The US Dollar Indian Rupee (USD/INR) exchange rate is rising after three days of losses. The pair fell -0.19% in the previous session, settling on Tuesday at 83.02. At 15:00 UTC, USD/INR trades +0.18% at 83.17 and trades in a range of 82.94 to 83.20.

The Indian rupee is falling after several days of gains, thanks partly to the weaker U S dollar earlier this week.

Weak US inflation data sent Indian domestic equities to a nearly one-month high. The Nifty 50 settled 1.19% higher and the Sensex rose 1.14%. The Nifty 50 is looking at its best daily performance since March 31 after US inflation cooled to 3.2%.

Meanwhile, food inflation in India remains above authorities’ comfort level despite retail inflation cooling in October.

Indian retail inflation cooled in October to a four-month low of 4.87%, moving closer to the central bank’s 4% target level, which it said needs to be insight before it will consider lowering interest rates. However, food inflation, which makes up over half of the inflation basket, remained unchanged at 6.2%,

The US Dollar is rising across the board. The US Dollar Index, which measures the greenback versus a basket of major currencies, trades +0.34% at the time of writing at 104.42, after falling -1.5% yesterday.

The US dollar is rebounding on Wednesday as investors weigh up stronger-than-expected retail sales and a further easing in wholesale inflation.

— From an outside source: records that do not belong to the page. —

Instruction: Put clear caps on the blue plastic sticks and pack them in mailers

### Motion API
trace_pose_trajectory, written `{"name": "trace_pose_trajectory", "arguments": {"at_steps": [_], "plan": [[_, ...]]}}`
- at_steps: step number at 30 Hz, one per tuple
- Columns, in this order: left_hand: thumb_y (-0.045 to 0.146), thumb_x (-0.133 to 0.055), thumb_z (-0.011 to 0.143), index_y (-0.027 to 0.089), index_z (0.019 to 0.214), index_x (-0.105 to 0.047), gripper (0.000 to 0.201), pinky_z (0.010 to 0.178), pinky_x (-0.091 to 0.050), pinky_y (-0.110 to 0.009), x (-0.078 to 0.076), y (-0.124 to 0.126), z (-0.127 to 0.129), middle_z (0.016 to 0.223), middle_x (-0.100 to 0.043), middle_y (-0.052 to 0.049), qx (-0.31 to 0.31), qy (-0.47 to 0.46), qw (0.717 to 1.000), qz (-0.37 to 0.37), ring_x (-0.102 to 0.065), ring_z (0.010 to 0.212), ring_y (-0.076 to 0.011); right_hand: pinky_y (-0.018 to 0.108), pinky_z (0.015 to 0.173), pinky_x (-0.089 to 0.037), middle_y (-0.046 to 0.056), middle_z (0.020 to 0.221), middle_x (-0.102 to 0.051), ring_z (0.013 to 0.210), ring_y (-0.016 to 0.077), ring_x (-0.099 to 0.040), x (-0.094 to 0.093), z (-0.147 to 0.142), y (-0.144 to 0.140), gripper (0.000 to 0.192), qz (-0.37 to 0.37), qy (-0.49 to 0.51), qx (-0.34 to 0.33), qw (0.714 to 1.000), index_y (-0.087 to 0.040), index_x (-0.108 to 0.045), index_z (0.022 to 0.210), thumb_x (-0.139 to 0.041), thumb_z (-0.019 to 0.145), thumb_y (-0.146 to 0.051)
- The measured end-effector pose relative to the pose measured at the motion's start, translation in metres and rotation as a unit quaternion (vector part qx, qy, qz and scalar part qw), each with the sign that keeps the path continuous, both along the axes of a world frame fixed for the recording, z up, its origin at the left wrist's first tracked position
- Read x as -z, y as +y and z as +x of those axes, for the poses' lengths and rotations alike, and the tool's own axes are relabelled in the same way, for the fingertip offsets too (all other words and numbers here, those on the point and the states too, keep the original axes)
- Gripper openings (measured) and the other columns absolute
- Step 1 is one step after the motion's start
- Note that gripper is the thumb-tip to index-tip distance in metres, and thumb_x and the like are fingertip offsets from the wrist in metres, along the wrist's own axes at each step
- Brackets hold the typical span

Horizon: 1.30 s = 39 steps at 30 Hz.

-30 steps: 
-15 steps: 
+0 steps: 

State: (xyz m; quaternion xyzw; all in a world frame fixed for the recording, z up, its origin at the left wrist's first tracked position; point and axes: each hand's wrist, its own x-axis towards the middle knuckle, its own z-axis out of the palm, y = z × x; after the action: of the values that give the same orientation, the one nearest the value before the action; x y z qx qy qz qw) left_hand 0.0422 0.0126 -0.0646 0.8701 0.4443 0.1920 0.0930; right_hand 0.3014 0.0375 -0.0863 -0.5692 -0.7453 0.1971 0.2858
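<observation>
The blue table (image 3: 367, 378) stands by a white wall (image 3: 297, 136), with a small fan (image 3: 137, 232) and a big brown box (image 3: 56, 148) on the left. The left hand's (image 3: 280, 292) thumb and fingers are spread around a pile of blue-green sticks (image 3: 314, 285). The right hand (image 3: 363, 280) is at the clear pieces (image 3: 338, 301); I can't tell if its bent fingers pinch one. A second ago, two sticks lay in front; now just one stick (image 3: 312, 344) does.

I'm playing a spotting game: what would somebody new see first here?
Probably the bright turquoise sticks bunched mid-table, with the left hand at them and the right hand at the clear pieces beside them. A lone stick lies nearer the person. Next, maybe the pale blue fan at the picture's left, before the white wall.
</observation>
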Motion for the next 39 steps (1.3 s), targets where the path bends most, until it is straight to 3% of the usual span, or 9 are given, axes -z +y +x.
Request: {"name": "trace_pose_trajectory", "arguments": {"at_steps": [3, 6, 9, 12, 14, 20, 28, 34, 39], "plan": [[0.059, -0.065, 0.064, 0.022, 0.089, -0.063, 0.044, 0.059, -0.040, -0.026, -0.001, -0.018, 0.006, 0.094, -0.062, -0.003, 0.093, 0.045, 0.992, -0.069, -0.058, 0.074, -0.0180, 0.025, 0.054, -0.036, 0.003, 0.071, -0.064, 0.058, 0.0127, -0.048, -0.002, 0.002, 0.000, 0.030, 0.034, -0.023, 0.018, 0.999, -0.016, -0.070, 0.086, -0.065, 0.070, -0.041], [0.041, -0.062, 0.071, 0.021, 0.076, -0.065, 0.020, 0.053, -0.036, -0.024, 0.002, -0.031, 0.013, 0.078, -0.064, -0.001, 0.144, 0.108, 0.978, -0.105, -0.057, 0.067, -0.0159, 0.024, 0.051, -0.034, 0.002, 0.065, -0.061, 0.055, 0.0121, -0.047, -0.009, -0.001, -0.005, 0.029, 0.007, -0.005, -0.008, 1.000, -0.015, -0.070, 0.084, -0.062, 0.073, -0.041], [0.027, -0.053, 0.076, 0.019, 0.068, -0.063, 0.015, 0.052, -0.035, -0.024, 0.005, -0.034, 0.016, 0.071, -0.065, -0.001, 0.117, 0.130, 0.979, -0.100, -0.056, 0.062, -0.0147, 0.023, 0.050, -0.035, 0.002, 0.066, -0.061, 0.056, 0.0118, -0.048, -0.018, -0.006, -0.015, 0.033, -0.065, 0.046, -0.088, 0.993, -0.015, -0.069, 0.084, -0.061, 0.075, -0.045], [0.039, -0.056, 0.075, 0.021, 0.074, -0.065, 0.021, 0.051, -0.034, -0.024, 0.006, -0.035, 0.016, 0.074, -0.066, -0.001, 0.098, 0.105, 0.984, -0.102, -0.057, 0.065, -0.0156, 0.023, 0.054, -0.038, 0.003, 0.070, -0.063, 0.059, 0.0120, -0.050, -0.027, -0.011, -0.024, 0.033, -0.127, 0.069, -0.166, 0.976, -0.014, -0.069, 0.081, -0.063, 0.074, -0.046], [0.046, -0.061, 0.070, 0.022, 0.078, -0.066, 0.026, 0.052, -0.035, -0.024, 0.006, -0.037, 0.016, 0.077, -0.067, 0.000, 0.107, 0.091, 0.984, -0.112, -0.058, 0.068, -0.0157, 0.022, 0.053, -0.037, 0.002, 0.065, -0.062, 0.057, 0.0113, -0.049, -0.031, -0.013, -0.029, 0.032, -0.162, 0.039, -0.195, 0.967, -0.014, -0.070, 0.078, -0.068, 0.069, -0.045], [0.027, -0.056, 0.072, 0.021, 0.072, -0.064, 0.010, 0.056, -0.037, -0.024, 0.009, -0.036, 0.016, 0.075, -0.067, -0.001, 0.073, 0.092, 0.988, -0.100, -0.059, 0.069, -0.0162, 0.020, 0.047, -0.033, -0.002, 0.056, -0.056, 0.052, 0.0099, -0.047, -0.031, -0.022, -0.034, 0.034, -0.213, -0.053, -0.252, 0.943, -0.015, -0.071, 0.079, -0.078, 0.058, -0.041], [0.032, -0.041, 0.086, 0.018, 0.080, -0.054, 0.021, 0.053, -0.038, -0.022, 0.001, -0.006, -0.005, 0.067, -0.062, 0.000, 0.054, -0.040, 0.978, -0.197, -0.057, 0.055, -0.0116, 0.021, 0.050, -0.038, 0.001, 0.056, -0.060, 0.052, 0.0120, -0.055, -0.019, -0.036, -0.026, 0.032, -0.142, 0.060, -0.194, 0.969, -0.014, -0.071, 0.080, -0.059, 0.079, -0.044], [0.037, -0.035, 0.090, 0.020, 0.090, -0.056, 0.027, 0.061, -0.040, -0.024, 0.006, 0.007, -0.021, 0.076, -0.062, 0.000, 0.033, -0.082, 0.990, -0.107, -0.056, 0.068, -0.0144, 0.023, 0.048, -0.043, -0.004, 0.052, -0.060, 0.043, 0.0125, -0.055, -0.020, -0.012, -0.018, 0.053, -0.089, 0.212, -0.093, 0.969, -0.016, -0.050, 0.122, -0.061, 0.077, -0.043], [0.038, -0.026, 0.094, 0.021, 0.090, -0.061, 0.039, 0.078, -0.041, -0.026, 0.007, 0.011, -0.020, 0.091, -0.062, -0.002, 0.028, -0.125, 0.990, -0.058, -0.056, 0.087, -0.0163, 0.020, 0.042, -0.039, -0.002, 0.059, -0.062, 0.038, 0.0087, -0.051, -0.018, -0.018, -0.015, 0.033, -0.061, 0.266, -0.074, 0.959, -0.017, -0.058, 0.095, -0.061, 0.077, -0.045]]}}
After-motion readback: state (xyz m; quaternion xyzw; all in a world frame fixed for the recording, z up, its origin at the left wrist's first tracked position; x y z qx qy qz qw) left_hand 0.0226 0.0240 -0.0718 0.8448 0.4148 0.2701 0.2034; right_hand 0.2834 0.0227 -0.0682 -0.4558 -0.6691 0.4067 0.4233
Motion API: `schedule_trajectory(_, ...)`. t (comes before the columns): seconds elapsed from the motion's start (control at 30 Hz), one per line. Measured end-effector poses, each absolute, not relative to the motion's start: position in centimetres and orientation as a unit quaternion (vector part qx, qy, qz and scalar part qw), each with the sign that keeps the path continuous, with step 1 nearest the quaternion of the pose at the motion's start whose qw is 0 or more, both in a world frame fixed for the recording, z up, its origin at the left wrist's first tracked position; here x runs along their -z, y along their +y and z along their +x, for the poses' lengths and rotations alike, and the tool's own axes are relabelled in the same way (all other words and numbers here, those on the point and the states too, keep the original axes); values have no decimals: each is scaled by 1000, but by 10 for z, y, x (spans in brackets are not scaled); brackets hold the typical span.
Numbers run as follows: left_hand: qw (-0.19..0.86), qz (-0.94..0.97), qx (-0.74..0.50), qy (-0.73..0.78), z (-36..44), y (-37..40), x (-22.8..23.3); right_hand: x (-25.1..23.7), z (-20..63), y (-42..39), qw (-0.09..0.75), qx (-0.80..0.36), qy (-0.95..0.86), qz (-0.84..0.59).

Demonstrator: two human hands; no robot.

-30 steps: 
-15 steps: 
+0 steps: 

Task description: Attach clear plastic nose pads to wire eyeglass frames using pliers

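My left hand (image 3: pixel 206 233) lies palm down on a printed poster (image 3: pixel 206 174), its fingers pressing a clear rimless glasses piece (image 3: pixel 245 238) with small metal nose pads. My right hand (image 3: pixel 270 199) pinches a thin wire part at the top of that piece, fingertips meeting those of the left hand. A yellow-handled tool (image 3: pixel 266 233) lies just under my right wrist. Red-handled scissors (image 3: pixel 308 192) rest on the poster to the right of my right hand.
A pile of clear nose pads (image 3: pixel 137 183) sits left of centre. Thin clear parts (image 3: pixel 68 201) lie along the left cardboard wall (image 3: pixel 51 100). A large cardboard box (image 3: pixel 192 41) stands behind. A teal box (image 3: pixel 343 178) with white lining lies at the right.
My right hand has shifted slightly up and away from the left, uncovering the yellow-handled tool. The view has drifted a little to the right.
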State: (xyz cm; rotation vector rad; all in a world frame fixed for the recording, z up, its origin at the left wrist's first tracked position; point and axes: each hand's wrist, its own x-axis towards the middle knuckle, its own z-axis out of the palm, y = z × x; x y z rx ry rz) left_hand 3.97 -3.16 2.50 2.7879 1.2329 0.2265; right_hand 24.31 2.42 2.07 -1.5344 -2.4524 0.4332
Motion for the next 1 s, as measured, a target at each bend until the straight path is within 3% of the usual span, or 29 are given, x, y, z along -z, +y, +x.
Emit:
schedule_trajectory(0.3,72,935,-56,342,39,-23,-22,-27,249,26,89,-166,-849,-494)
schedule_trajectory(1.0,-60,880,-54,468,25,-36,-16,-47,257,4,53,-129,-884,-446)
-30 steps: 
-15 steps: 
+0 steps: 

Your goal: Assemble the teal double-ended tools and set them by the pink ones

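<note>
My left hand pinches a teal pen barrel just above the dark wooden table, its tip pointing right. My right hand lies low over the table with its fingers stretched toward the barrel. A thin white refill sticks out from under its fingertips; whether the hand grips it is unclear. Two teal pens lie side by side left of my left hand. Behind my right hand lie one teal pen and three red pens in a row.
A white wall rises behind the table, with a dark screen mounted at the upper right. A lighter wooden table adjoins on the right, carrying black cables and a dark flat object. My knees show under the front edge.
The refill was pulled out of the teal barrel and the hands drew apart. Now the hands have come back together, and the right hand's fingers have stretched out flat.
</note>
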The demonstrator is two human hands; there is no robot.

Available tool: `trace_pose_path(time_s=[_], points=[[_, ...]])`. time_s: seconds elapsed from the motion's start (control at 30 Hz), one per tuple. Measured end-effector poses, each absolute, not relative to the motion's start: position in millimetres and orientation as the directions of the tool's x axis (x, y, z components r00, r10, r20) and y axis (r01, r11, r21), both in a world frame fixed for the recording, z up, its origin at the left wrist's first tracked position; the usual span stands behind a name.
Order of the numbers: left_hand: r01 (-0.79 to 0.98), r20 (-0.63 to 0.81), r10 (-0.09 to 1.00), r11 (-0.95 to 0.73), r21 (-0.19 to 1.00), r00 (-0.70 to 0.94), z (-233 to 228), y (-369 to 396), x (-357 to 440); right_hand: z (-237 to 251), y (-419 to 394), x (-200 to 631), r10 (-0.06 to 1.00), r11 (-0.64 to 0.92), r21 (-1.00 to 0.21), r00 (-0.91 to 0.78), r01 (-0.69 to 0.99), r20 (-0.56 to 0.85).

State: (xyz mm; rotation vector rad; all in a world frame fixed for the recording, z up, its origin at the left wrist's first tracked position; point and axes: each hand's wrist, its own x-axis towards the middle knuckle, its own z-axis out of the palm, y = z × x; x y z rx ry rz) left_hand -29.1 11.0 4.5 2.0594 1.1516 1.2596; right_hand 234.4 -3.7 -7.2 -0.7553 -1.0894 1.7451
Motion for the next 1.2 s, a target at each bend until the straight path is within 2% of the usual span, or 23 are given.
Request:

The producer price index, which measures inflation at the factory gate, fell by more than expected, dropping 0.5% month on month in October, below the 0.1% increase in inflation that economists had penciled in. This was also down from the 0.4% inflation seen in September.

This marks the largest decline in PPI since April 2020 and bodes well for consumer price inflation falling further.

However, the market was more focused on US retail sales, which came in better than expected. Retail sales in the US fell by -0.1% month on month in October after rising an upwardly revised 0.9% in September. However, this was much better than the 0.3% decline forecast.

This marked the first time in seven months that US retail sales fell, but the underlying measures of spending still suggest that the American consumer remains in reasonable economic health.